Secondo un affidabile sondaggio dell’Arab Barometer for Foregn Affairs realizzato il giorno prima dell’atroce e oscena strage perpetrata da Hamas il 7 ottobre, quasi tre quarti dei palestinesi erano favorevoli a un accordo con Israele – dunque, in qualche modo, a riconoscerne in qualche forma l’esistenza – e, se fossero stati chiamati al voto, circa un terzo avrebbe votato forze che si riconoscono nella figura di Marwan Barghouthi, cioè nella volontà di cercare una soluzione comune tra Palestina e Israele; poco più di un quarto avrebbero votato Hamas (ma dopo il 7 ottobre e la strage di Israele a Gaza questa percentuale potrebbe essere esplosa) e meno di un sesto per Al Fatah. Se questi risultati fossero presi anche solo come indizio se ne dovrebbe dedurre che i confini in cui sono stati rinchiusi negli ultimi anni gli abitanti di Gaza e delle residue porzioni del West Bank non ancora occupate dai coloni sono stati per i palestinesi una prigione: definita non solo dai muri e dalla onnipresenza delle forze armate israeliane, ma anche e soprattutto da una gestione “interna al carcere” affidata a una forza minoritaria come Hamas, direttamente e indirettamente favorita e foraggiata dai governi israeliani per vanificare – con pieno successo – la prospettiva dei due Stati; e per “legittimare”, come risposta ai molti attentati, spesso suicidi, e a dei razzi, per molto tempo poco più che “di cartone”, sia i periodici bombardamenti aerei a cui è stata sottoposta la popolazione della Striscia, sia le spedizioni punitive e la frantumazione del loro territorio che hanno devastato la vita quotidiana degli abitanti del West Bank; fino a lasciar prospettare, dopo il 7 ottobre, a di diversi esponenti del governo israeliano, una “soluzione finale” della questione con una nuova Nabka o, addirittura, con una bomba atomica (averla vuole sempre dire poterla usare). D’altronde, è possibile che in quella convivenza forzata con i propri carcerieri “interni” si sia sviluppata in una parte della popolazione palestinese una sorta di “sindrome di Stoccolma” nei confronti di Hamas che l’ha indotta ad appoggiarne di fatto l’operato. Ma che alternative avevano?

In entrambi i casi – Striscia e West Bank – alla radice del conflitto c’è una questione di confini: le guerre ne sono una conseguenza e non la matrice.
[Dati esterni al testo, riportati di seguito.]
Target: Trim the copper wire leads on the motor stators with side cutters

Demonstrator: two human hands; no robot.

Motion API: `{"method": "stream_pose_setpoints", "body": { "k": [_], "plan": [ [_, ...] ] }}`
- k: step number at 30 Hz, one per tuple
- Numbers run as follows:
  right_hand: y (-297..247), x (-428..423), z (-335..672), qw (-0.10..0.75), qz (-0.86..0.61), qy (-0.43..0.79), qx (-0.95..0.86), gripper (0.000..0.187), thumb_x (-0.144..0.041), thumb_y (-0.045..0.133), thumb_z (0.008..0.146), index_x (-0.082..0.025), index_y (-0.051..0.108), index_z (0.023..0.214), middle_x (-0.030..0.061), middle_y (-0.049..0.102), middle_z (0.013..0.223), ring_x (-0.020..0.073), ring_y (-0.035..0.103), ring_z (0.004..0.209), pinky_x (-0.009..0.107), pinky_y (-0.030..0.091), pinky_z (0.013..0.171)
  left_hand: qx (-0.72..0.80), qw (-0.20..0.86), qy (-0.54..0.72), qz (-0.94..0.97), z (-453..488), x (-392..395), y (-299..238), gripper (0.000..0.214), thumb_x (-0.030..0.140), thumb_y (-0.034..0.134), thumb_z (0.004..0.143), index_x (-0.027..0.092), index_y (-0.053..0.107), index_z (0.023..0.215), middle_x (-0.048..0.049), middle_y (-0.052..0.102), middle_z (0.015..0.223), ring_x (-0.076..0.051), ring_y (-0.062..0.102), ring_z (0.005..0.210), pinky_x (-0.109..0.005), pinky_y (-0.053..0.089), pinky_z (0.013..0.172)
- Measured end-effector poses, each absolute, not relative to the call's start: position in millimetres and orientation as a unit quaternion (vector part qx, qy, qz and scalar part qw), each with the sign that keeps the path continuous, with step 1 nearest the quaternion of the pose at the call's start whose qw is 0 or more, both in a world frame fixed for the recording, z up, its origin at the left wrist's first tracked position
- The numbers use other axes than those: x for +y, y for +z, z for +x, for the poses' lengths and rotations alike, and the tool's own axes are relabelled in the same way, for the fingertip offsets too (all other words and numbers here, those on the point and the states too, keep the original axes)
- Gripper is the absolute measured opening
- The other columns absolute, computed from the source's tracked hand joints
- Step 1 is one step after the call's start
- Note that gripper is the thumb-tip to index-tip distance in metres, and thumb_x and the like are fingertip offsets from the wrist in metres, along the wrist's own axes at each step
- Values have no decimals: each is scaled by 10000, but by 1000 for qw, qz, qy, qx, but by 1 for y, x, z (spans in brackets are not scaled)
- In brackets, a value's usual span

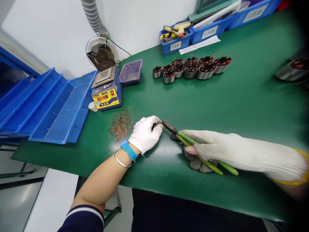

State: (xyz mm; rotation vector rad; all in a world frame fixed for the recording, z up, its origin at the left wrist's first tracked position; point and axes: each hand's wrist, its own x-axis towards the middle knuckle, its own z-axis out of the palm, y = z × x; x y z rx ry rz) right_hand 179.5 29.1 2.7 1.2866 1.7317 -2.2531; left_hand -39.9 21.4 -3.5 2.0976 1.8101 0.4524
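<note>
My left hand (pixel 146 133), in a white glove, is closed around a small stator (pixel 156 125). The fingers hide most of it; a dark inner edge shows, and a thin wire sticks out to the right. My right hand (pixel 200 149), in a white glove with grey-coated fingers, grips a pair of cutting pliers (pixel 193 140) with green handles. The pliers' tip is at the right side of the stator, by the wire. Just left of my left hand lies a loose pile of copper wire clippings (pixel 120 124).
Several copper-wound stators (pixel 190 71) stand grouped at the back of the green table (pixel 145 96). A blue and yellow solder pot (pixel 107 93), a purple tray (pixel 131 72) and blue bins (pixel 62 112) are at left. Blue tool boxes (pixel 176 45) line the wall. More stators (pixel 293 71) sit far right, blurred.
</note>
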Motion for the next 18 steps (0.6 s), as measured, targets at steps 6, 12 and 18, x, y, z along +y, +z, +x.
{"method": "stream_pose_setpoints", "body": {
  "k": [6, 12, 18],
  "plan": [
    [0, 33, 181, 19, 403, -690, 600, 500, -576, 601, 755, -173, 519, 1040, 65, 619, 701, 186, 589, 600, 276, 469, 514, 639, 167, 149, 736, -40, 22, -3, 152, 271, 491, 916, 238, 633, 957, -3, 695, 924, -200, 610, 918, -317, 475, 838],
    [1, 34, 178, 10, 379, -719, 583, 349, -458, 591, 747, -177, 495, 932, 65, 594, 803, 172, 595, 579, 266, 436, 467, 637, 135, 103, 752, -42, 22, -2, 162, 279, 478, 911, 230, 632, 897, -16, 689, 917, -212, 606, 924, -329, 476, 833],
    [8, 34, 172, 25, 361, -725, 586, 302, -422, 577, 755, -198, 428, 890, 23, 564, 761, 122, 554, 489, 225, 386, 410, 634, 41, 18, 772, -42, 7, 16, 187, 381, 501, 892, 230, 609, 915, -46, 652, 938, -246, 623, 932, -347, 507, 782]
  ]
}}
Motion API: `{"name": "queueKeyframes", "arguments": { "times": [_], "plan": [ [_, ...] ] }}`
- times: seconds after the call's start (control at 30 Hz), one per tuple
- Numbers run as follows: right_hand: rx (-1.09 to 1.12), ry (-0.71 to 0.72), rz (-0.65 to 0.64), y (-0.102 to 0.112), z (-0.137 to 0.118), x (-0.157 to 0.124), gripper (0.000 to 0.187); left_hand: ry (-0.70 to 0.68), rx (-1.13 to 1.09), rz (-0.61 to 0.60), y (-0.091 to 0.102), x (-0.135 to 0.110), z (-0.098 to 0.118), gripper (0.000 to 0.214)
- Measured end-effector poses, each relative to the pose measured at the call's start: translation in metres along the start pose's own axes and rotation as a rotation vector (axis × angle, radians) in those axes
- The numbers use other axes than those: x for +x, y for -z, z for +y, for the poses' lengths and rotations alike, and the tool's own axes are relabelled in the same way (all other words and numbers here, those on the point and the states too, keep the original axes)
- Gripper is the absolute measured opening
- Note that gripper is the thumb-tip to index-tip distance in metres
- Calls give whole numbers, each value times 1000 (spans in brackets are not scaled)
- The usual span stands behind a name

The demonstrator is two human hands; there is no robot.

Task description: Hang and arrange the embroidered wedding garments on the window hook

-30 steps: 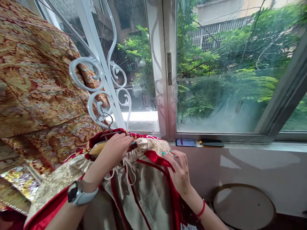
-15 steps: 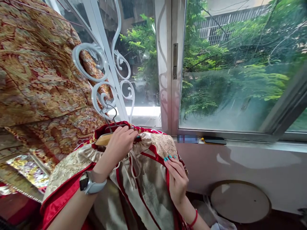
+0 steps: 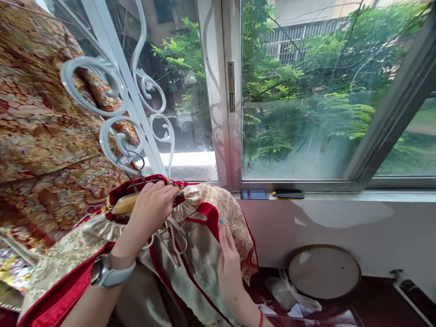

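My left hand (image 3: 153, 204), with a watch on its wrist, is closed over the wooden clothes hanger (image 3: 124, 204) at the gathered neckline. From the hanger hangs a cream satin cape (image 3: 194, 254) with red trim and gold embroidery on the shoulders. Thin cream ties (image 3: 175, 236) dangle below the neck. Against the cape's right shoulder, beside the red edging, my right hand (image 3: 230, 263) lies with fingers stretched upward, touching the cloth. Its thumb is hard to make out. A second red garment (image 3: 119, 190) shows behind the collar.
White scrolled ironwork (image 3: 119, 136) stands behind the hanger, beside a gold-and-red patterned cloth (image 3: 34, 136). A sliding window (image 3: 306, 136) fills the back. On its sill (image 3: 340, 196) lies a black flat object (image 3: 289, 194). A round stool-like top (image 3: 323, 272) and plastic bag (image 3: 286, 290) sit below.
The view has swung right, so most things sit further left. My right hand has slid along the shoulder cloth, its fingers now straighter and pointing up. My left hand keeps its hold.
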State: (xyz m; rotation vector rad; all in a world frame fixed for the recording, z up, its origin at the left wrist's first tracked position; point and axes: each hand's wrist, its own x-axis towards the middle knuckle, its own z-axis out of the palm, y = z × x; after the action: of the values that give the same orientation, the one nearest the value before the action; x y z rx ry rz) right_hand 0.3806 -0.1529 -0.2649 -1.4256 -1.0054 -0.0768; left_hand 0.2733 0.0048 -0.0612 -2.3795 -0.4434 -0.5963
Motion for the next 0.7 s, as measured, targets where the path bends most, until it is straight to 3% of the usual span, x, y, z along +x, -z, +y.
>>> {"name": "queueKeyframes", "arguments": {
  "times": [0.13, 0.27, 0.37, 0.43, 0.5, 0.6, 0.7],
  "plan": [
    [-50, -36, -97, -7, 44, -13, 63, 14, 3, -8, 0, 0, 2, 20],
    [-169, -30, -104, 19, 96, -34, 75, 45, 36, -16, 0, 2, 6, 21],
    [-241, -38, -144, 34, 113, -46, 79, 62, 50, -17, -1, 2, 7, 20],
    [-261, -4, -160, 38, 104, -40, 83, 67, 55, -19, -2, 2, 7, 18],
    [-300, 48, -121, 36, 78, -17, 88, 68, 56, -21, -3, 2, 7, 18],
    [-394, 225, -72, 26, 26, 39, 89, 83, 59, -33, -4, 4, 9, 19],
    [-481, 473, -140, 16, -11, 94, 78, 98, 64, -47, -4, 6, 11, 18]
  ]
}}
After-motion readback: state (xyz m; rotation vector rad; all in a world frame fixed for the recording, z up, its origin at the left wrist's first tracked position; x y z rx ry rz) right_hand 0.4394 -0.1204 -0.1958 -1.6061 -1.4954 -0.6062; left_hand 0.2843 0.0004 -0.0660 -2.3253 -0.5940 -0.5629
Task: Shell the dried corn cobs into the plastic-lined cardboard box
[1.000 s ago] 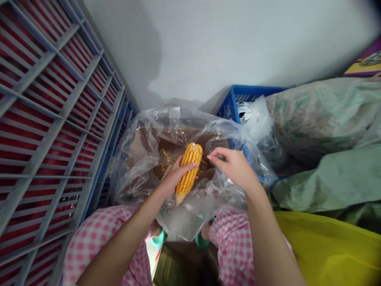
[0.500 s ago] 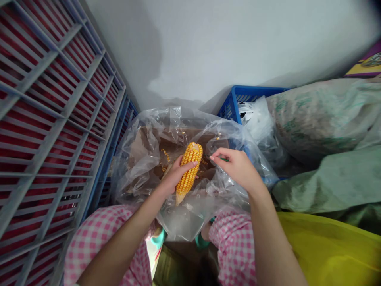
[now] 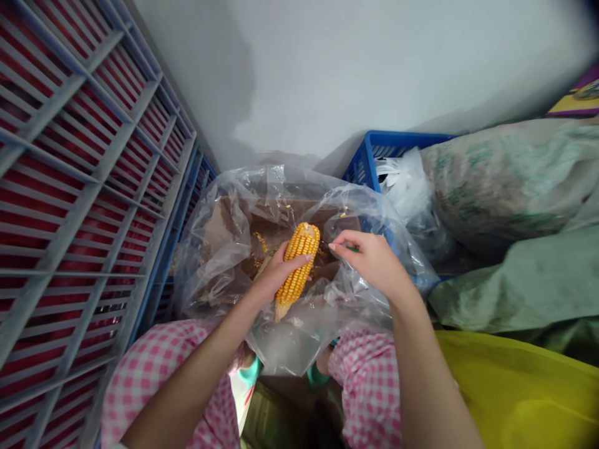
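My left hand (image 3: 274,277) is wrapped around a husked yellow corn cob (image 3: 296,280), its fingers across the middle and its pale stem end pointing down. My right hand (image 3: 369,262) is beside the cob's upper part, not touching it. Its fingers pinch a small green object (image 3: 352,249), mostly hidden, whose kind I cannot tell. Below both hands lies a clear plastic bag (image 3: 210,262) lining a cardboard box. Loose corn kernels (image 3: 258,242) are scattered on the brown cardboard (image 3: 281,213) inside.
A stacked grey and red crate (image 3: 84,187) fills the left side, and a white wall (image 3: 350,75) rises ahead. A blue crate (image 3: 374,156) and bulging green-printed sacks (image 3: 510,181) are on the right. A yellow bag (image 3: 515,393) lies at lower right, beside my pink checked knees (image 3: 369,386).
My hands have shifted only slightly, with the cob tilting a little and the right hand staying near it. The head view has moved a little.
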A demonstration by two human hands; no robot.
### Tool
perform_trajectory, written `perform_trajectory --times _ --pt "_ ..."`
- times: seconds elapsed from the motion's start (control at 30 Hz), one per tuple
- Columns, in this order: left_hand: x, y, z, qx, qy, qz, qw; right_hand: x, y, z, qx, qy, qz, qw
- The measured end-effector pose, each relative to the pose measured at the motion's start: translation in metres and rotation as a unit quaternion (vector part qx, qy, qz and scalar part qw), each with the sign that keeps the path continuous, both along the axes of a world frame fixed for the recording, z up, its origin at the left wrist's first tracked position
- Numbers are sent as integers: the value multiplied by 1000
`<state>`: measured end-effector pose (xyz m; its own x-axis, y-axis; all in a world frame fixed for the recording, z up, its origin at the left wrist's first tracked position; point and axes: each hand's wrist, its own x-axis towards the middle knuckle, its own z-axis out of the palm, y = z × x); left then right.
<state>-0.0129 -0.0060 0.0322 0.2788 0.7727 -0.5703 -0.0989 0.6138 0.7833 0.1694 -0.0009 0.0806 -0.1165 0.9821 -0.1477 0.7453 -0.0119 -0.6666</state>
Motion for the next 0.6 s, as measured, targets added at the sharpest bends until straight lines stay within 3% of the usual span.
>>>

All’origine di quelle, come di molte altre vicende atroci belliche e non, passate, presenti e purtroppo future, ci sono la sacralizzazione, il culto e l’ossessione dei confini. L’irredentismo islamista di Hamas li vorrebbe estendere “dal fiume al mare”, liquidando la presenza di Israele e forse anche quella di tutti gli ebrei; e lo proclama pubblicamente. Ma la premessa della fondazione di Israele come Stato etnico e non solo come presenza di una comunità di esuli profughi e autoctoni in cerca di sicurezza e di riscatto – “una terra senza popolo per un popolo senza terra” – allude allo stesso obiettivo: senza dichiararlo, ma praticandolo dilazionato nel tempo e nello spazio e, proprio per questo, con molta più efficacia. Israele non ha costituzione né confini definiti: li considera entrambi provvisori, in attesa di un loro compimento… Ma questo è un problema che ritroviamo sempre più spesso anche altrove.